Les islandais n'en sont pas à leur coup d'essai. Si leur première trace discographique partageait ses faces avec leurs potes de MANSLAUGHTER, ils se sont bien rattrapés depuis, avec un premier EP, Haute en 2009, puis un longue durée en 2011, I Frähvarfi Ljöss Myrkrid Lifnar Vid.
Dès le départ, ils ont choisi la voie de l'ouverture brutale. Empruntant des ingrédients à plusieurs courants musicaux radicaux, ils ont tôt fait de mixer leurs influences Post Hardcore, Crust, Grind, Black, voire une légère approche Mathcore pour les heurts de précision, et leur optique n'a pas vraiment changé à ce jour, mais elle s'est radicalisé à outrance. Et malgré sa brièveté qui tient plus du EP que du LP, I Sporum Annarra enfonce encore un peu plus le clou, et repousse les limites du chaos.

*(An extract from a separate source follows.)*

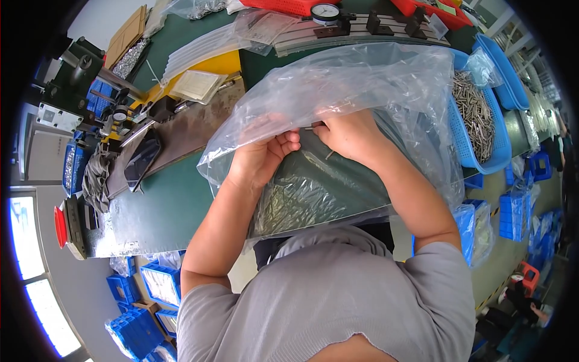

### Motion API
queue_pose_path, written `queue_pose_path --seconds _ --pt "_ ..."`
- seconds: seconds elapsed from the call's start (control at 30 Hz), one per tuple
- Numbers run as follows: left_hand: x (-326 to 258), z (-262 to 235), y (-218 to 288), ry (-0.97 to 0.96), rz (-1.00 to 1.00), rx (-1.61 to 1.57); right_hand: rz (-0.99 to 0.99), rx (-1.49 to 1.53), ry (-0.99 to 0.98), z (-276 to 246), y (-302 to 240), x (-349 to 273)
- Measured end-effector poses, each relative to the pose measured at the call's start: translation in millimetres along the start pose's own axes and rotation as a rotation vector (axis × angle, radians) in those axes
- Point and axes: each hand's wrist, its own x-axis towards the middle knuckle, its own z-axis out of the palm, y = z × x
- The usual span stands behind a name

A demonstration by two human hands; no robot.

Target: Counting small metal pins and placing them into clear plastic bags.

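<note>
A large clear plastic bag [386,72] lies spread over the green tabletop [163,217] in front of me, its upper layer raised over both hands. My left hand [262,157] is in the bag's mouth with its fingers curled inward; what they hold, if anything, is hidden. Close beside it on the right, my right hand [350,136] pinches a thin metal pin [309,128] between thumb and fingers. Another short metal piece [329,155] shows just below that hand. Glints cover the bag's near left part; I cannot tell pins from creases there.
A blue basket [500,154] full of metal pins stands at the right. Behind the bag are a dial gauge [325,13] on a rail and red trays [283,5]. A phone-like dark slab [143,158] and a bench fixture [78,66] are at left. Blue crates [139,332] stand below.
</note>
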Motion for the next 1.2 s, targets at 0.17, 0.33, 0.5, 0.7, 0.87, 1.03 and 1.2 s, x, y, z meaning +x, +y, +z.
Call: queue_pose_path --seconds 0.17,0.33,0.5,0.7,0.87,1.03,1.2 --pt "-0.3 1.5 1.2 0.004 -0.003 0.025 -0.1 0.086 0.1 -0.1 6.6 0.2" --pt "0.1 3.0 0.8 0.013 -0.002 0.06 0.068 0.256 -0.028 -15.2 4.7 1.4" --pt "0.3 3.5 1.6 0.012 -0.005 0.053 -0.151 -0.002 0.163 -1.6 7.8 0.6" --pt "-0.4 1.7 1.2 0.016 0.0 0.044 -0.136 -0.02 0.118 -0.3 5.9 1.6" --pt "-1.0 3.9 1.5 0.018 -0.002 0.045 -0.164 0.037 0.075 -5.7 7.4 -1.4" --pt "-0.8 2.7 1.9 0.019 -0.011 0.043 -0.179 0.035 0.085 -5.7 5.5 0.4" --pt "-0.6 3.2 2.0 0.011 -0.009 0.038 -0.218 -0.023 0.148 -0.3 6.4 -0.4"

Est-ce la beauté épurée et austère des Fjords qui rend la musique des islandais aussi radicale et sans concessions ? C'est une possibilité, qui n'explique pas pour autant leur versatilité. Car en termes de brouillage de pistes, ils sont les rois incontestés, et leur EP/LP nous guide sur tant de voies excentrées qu'il devient ardu de les rattacher à un courant précis. A ce titre, ne faites pas une confiance aveugle à la dénomination choisie dans les caractéristiques de cette chronique, car elle n'a pour seul but que de vous aiguiller un tant soit peu. L'ensemble est trop complexe et diffus pour être placé sous un signe unique, et vous le découvrirez vite à l'écoute de I Sporum Annarra.
Quatre années se sont donc écoulées depuis I Frähvarfi Ljöss Myrkrid Lifnar Vid, mais ce nouvel effort ne renie en rien le passé. Il en suit même les traces (ce qui est la traduction littérale de son titre), tout en affirmant de manière plus véhémente les bases. Si les LOGN sont les leaders de la scène extrême de Reykjavik, ça n'est pas un hasard, et les six pistes présentées ici le prouvent sans équivoque.
La base déjà. Quelle est-elle ? On pourrait la situer sur un plateau Crust/Grind, mais tout ceci se situe tellement en arrière plan, ou a l'opposé, en termes diffus d'arrangements que le raccourci devient péjoratif. Parlons plutôt d'un Post Hardcore qui trempe ses pieds dans un Sludge light mais bourbeux, et qui de temps à autre ne rechigne pas devant une accélération fatale. Mais tous les morceaux sont découpés selon un plan précis, et chacun trace sa propre route.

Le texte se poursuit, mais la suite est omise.